### PROBLEM TO WORK ON
In which lines of the data does the string "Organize" appear? Copy every one.

### DATASET EXCERPTS
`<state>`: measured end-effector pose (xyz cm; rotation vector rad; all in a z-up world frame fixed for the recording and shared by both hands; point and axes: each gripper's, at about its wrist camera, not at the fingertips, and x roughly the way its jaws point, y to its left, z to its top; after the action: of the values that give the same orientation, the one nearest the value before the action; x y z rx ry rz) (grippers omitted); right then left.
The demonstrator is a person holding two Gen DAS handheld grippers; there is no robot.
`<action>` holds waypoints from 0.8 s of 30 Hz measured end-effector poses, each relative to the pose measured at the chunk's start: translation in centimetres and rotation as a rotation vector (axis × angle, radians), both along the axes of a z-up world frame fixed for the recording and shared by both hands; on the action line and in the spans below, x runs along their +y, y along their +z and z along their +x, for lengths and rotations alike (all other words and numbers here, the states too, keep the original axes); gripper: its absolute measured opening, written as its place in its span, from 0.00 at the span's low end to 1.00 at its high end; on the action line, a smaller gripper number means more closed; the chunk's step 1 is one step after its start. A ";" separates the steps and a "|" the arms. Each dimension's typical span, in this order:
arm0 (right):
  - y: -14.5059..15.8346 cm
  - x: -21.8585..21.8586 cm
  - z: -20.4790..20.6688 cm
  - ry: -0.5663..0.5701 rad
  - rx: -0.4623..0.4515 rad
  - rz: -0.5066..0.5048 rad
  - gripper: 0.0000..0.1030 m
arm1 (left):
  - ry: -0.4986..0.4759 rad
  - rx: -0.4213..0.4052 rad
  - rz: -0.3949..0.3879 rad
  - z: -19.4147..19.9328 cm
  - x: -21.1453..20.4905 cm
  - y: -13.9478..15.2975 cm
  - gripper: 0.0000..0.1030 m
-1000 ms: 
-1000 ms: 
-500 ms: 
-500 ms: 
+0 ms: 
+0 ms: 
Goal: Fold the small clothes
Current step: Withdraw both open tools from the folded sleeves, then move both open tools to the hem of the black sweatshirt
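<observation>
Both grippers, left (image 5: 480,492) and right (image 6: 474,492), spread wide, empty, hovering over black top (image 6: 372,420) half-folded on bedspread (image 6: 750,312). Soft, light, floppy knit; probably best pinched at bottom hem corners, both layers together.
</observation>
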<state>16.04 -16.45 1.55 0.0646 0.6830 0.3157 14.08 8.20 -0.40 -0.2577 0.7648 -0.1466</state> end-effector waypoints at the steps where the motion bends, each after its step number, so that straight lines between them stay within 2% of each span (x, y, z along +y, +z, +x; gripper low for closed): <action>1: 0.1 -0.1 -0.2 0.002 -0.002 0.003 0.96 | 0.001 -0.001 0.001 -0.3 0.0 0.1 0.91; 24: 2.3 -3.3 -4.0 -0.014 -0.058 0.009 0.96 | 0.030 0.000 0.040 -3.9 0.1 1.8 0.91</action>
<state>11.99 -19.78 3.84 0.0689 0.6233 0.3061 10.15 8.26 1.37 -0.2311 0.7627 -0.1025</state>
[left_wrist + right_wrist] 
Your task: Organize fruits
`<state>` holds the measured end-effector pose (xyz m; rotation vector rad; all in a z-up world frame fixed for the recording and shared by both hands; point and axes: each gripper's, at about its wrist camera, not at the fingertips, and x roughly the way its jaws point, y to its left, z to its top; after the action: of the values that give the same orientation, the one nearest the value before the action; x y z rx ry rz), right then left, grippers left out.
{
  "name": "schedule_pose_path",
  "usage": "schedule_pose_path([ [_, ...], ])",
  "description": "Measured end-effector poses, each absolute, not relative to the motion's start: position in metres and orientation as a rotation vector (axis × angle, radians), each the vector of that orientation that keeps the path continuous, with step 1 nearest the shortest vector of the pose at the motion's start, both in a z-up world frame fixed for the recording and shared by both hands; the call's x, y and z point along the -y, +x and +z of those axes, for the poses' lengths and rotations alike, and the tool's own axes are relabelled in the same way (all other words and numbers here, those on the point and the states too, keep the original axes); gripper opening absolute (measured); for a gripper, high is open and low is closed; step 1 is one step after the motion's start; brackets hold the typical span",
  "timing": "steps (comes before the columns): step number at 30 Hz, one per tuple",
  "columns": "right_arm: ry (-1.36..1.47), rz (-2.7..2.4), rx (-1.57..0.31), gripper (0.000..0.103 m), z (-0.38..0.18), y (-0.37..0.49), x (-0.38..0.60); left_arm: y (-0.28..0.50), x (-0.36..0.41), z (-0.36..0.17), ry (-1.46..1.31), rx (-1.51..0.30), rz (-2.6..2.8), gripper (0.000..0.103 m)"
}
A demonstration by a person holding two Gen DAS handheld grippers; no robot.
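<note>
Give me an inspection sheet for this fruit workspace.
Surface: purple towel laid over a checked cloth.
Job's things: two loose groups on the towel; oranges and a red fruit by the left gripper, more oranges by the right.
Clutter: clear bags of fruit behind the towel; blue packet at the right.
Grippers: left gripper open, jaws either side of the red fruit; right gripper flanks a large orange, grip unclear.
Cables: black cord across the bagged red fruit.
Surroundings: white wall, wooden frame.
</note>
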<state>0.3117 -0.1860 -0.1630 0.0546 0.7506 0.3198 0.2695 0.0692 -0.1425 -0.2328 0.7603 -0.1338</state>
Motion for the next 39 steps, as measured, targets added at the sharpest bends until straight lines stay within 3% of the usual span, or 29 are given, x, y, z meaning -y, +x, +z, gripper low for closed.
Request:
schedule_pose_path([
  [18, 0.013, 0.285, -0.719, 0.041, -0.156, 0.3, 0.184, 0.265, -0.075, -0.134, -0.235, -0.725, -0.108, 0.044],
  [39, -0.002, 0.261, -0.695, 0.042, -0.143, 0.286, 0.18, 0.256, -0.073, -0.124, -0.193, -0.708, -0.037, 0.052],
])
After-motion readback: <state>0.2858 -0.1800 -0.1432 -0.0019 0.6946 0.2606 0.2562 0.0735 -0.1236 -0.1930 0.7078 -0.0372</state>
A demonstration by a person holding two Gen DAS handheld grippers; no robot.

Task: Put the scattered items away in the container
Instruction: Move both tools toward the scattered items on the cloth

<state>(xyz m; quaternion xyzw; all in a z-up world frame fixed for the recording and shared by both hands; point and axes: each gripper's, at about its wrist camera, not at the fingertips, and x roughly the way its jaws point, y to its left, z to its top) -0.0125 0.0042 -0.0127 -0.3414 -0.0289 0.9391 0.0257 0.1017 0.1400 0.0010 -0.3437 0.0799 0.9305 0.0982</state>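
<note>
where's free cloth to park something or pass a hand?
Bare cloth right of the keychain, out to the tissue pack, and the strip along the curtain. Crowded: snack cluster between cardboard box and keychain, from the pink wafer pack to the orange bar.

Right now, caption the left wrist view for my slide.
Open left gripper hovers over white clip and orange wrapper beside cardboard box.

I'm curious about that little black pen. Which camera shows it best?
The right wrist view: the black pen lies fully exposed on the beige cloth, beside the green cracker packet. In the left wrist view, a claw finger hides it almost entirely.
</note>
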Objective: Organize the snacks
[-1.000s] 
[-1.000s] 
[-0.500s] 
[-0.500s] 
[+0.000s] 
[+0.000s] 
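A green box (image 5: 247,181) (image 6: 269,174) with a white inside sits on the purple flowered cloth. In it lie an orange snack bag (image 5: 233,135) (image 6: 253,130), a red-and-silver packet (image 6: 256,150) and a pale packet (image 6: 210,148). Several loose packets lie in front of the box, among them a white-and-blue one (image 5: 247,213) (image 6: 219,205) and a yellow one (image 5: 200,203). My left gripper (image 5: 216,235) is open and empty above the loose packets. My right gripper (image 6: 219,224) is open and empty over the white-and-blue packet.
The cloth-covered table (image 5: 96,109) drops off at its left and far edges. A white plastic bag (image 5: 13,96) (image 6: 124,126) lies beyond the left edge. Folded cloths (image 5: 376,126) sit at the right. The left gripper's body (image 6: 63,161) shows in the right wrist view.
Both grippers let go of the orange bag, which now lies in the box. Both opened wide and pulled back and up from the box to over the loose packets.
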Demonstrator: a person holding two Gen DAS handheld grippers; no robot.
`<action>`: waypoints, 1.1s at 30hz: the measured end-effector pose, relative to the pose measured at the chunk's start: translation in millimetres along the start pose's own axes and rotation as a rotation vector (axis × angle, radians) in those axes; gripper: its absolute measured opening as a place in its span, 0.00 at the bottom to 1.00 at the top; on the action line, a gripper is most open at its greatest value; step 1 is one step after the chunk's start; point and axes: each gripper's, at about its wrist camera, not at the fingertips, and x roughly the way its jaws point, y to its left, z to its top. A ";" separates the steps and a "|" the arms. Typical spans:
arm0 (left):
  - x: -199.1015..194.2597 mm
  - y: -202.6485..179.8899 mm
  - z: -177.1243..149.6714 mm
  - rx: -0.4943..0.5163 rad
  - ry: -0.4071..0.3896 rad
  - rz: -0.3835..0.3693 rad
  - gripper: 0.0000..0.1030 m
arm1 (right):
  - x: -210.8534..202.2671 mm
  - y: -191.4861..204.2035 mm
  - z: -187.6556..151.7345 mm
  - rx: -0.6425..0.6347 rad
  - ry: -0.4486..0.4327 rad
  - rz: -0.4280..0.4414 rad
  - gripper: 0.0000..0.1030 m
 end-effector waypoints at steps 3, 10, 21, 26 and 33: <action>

### SOLUTION TO THE EXERCISE
Your task: Organize fruits
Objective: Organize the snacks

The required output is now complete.